Supplied material:
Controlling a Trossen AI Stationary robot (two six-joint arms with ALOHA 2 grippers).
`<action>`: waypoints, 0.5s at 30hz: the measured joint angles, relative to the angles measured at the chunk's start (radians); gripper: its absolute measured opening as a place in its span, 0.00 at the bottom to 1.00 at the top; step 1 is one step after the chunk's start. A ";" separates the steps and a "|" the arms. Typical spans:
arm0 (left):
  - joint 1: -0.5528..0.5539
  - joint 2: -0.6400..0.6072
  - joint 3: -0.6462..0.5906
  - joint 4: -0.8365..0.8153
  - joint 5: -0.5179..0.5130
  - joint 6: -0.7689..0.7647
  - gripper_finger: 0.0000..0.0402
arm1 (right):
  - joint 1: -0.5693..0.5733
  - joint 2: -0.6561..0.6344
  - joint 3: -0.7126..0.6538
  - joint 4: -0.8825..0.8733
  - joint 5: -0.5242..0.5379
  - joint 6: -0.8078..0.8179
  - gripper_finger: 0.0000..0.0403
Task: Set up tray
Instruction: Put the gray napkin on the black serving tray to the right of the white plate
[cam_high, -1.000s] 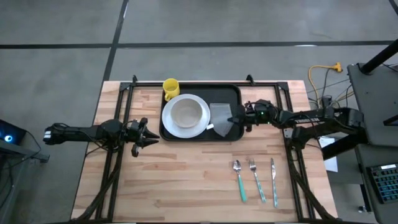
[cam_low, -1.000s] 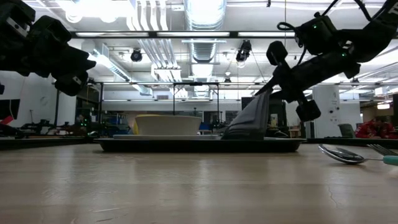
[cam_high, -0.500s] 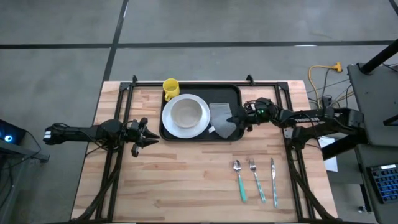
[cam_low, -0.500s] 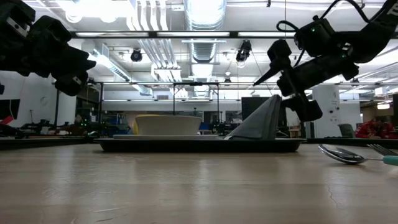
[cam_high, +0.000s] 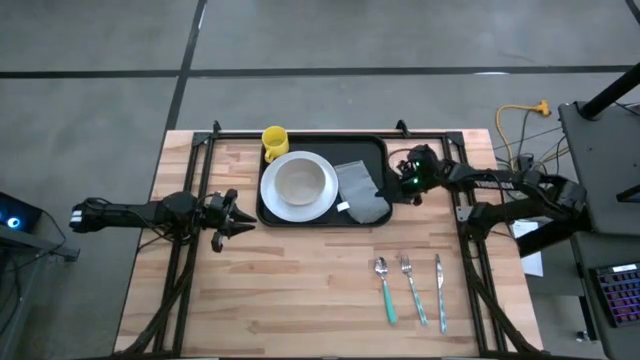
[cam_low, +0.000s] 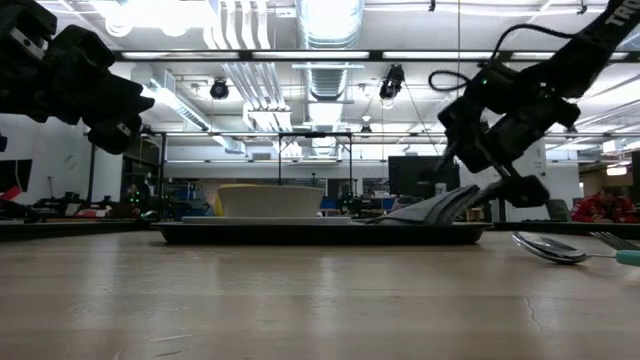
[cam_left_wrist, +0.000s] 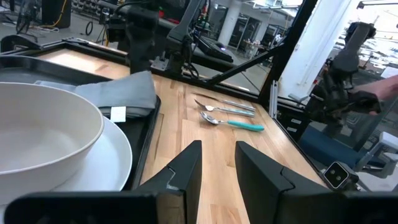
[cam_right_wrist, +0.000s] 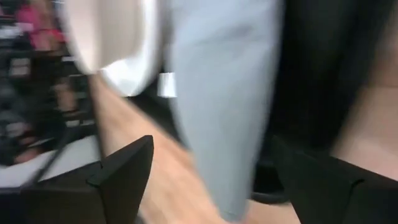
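Note:
The black tray (cam_high: 372, 150) lies at the table's far middle. In it a white plate (cam_high: 318, 208) carries a white bowl (cam_high: 298, 183). A grey napkin (cam_high: 361, 191) lies low in the tray's right part, beside the plate; the low view shows it as a flat heap (cam_low: 428, 208). My right gripper (cam_high: 398, 182) hovers open just right of the napkin, above the tray's right rim, touching nothing. In its wrist view the napkin (cam_right_wrist: 217, 93) shows between the wide-apart fingers. My left gripper (cam_high: 236, 216) waits open left of the tray, above the table.
A yellow mug (cam_high: 274, 142) stands at the tray's far left corner. A teal-handled spoon (cam_high: 385, 290), a fork (cam_high: 412, 288) and a knife (cam_high: 439, 290) lie side by side on the wood near the front right. Black frame rails (cam_high: 200, 160) run along both sides.
My right gripper has opened and let go of the napkin, then drawn back toward the table's right edge. The napkin, held up on end a second ago, has sunk down and now lies low in the tray.

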 joint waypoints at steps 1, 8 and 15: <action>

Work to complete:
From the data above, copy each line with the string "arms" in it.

Your response:
Controlling a Trossen AI Stationary robot (two six-joint arms with ALOHA 2 grippers).
`<action>`: waypoints, 0.5s at 30hz: the measured joint angles, relative to the angles measured at the chunk's start (radians); gripper: its absolute measured opening as a place in its span, 0.00 at the bottom to 1.00 at the top; step 1 is one step after the chunk's start. A ";" separates the steps and a "|" the arms. Typical spans:

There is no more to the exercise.